The EO explicitly required NIST to develop companion resources to the existing AI Risk Management Framework (AI RMF 1.0) specifically for generative AI and dual-use foundation models within 270 days (by July 26, 2024). This wasn't a new framework—it was an extension of existing NIST guidance that had been in development since January 2023.
The NIST deliverables included:
- Generative AI companion resource to AI RMF 1.0, addressing risks unique to generative systems
- Secure Software Development Framework companion incorporating secure development practices for generative AI
- Guidance and benchmarks for evaluating and auditing AI capabilities, with focus on harm-causing capabilities in cybersecurity and biosecurity
- AI red-teaming guidelines enabling developers to conduct structured testing for safety and security vulnerabilities
These NIST resources became the technical foundation for how companies were expected to evaluate their models. The red-teaming guidelines, in particular, established standardized approaches for identifying harmful capabilities including:
- Lowered barriers for non-experts to design, synthesize, or use CBRN (chemical, biological, radiological, nuclear) weapons
- Automated vulnerability discovery and exploitation for cyber attacks
- Evasion of human control through deception or obfuscation
The AI RMF 1.0 generative AI companion, released in July 2024, provided a structured approach to managing risks unique to generative systems. It covered:
| Risk Category | Key Mitigations | Application |
|---|---|---|
| Harmful content generation | Fine-tuning, reinforcement learning from human feedback (RLHF), output filtering | Chatbots, content generators |
| Data privacy leakage | Training data sanitization, differential privacy, access controls | All generative systems |
| Intellectual property concerns | Training on licensed data, similarity detection, attribution systems | Image, music, code generators |
| Information integrity | Provenance tracking, watermarking, detection tools | Media synthesis systems |
The Secure Software Development Framework (SSDF) companion addressed the software supply chain risks specific to AI systems—ensuring that training pipelines, model distribution, and deployment infrastructure followed secure development practices.

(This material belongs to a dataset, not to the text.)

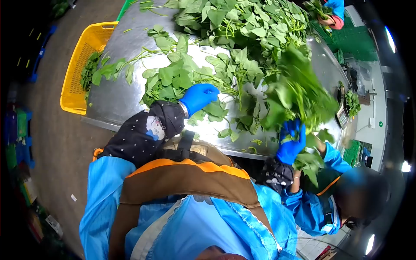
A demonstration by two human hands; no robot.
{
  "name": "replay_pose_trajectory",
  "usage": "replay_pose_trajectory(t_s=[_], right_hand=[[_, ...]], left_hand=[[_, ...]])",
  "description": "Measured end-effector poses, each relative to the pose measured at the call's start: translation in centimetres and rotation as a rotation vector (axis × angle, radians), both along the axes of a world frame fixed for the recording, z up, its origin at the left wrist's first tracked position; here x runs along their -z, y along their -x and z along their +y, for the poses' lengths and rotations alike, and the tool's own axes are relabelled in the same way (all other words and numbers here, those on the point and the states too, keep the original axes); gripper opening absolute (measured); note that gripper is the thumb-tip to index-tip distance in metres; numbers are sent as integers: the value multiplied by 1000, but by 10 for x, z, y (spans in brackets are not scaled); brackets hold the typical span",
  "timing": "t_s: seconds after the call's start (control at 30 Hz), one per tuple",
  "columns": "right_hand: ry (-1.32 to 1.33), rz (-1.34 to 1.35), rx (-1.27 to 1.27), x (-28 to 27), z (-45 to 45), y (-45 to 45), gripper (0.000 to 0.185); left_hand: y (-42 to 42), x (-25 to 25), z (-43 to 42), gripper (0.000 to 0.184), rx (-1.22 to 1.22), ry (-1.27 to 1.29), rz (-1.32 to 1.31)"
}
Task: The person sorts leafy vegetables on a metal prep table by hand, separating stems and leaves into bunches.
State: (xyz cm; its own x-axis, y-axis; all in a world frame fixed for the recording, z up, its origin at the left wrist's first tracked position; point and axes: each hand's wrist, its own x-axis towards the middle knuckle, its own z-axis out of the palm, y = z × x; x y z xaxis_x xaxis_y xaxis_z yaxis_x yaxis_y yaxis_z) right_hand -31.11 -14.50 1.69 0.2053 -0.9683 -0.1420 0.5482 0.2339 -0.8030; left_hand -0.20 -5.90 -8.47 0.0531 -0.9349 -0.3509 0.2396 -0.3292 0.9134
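My left hand (199, 98), in a blue glove, is over the steel table (134, 95), its fingers curled together beside a pile of leafy greens (171, 80). Whether a stem is between those fingers is hidden. On the right, my right hand (291, 141), also gloved in blue, is wrapped round the stems of a large leafy bunch (299, 89). The bunch stands up from the fist and is blurred at its top. More loose stems lie between my two hands.
A big heap of greens (242, 21) covers the far part of the table. A yellow crate (82, 56) holding some greens stands at the left. A co-worker (320, 208) is close on my right; another person's hand (331, 21) shows at the far right.
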Motion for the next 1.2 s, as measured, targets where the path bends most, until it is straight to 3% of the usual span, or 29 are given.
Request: replay_pose_trajectory(t_s=[0.07,0.13,0.2,0.27,0.33,0.4,0.47,0.53,0.73,0.9,0.93,1.0,1.07,1.13,1.2], right_hand=[[71,265,45,3,-16,-26,22],[276,797,101,10,-29,-73,22],[555,1409,45,56,-38,-94,38],[576,1729,-95,96,-30,-116,55],[541,1801,-354,123,-27,-118,68],[423,1774,-461,123,-36,-113,65],[532,1589,-463,106,-53,-92,61],[615,1516,-438,83,-74,-70,55],[892,1130,-364,23,-75,-92,38],[1115,1175,-369,55,-92,-92,29],[1191,1418,-501,53,-91,-96,30],[1299,1488,-697,95,-105,-96,38],[1239,1575,-649,136,-103,-86,41],[1180,1712,-725,126,-99,-91,50],[1124,1437,-834,93,-110,-89,54]], left_hand=[[7,2,-6,22,71,-38,34],[15,5,0,22,111,-115,111],[21,19,12,22,132,-177,73],[19,21,26,24,115,-220,116],[9,18,43,25,58,-128,30],[-5,16,62,25,-28,-104,-96],[-17,4,78,23,-185,-83,13],[-31,21,96,22,-221,-238,57],[-28,30,113,26,-122,-256,81],[-31,31,117,27,-181,-220,53],[-31,35,120,27,-192,-229,68],[-31,38,124,27,-212,-238,93],[-31,33,124,26,-181,-323,57],[-30,33,127,25,-176,-323,55],[-31,34,132,25,-223,-280,81]])
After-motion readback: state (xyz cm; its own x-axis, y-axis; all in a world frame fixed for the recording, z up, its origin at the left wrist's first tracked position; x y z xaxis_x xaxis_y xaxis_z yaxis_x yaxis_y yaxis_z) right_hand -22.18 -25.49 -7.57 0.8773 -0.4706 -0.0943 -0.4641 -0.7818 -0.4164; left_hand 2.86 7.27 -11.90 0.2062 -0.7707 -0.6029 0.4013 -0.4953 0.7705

What About the US AI Safety Institute and Industry Partnerships? #
The US AI Safety Institute (USAISI) was formally established within NIST in February 2024 as a direct result of the EO's mandate, with the mission of developing technical standards and evaluation methodologies for frontier AI systems. By August 2024, the Institute had secured voluntary Memorandums of Understanding (MoUs) with OpenAI and Anthropic—the first formal safety partnerships between the federal government and frontier labs.
These MoUs established frameworks for:
- Pre-deployment safety testing and evaluation
- Information sharing on emerging risks and vulnerabilities
- Collaboration on technical standards development
- Joint research on AI safety methodologies
The DHS AI Safety and Security Board was also established as an advisory committee, bringing together AI experts from the private sector, academia, and government to provide recommendations on security, resilience, and incident response for AI usage in critical infrastructure.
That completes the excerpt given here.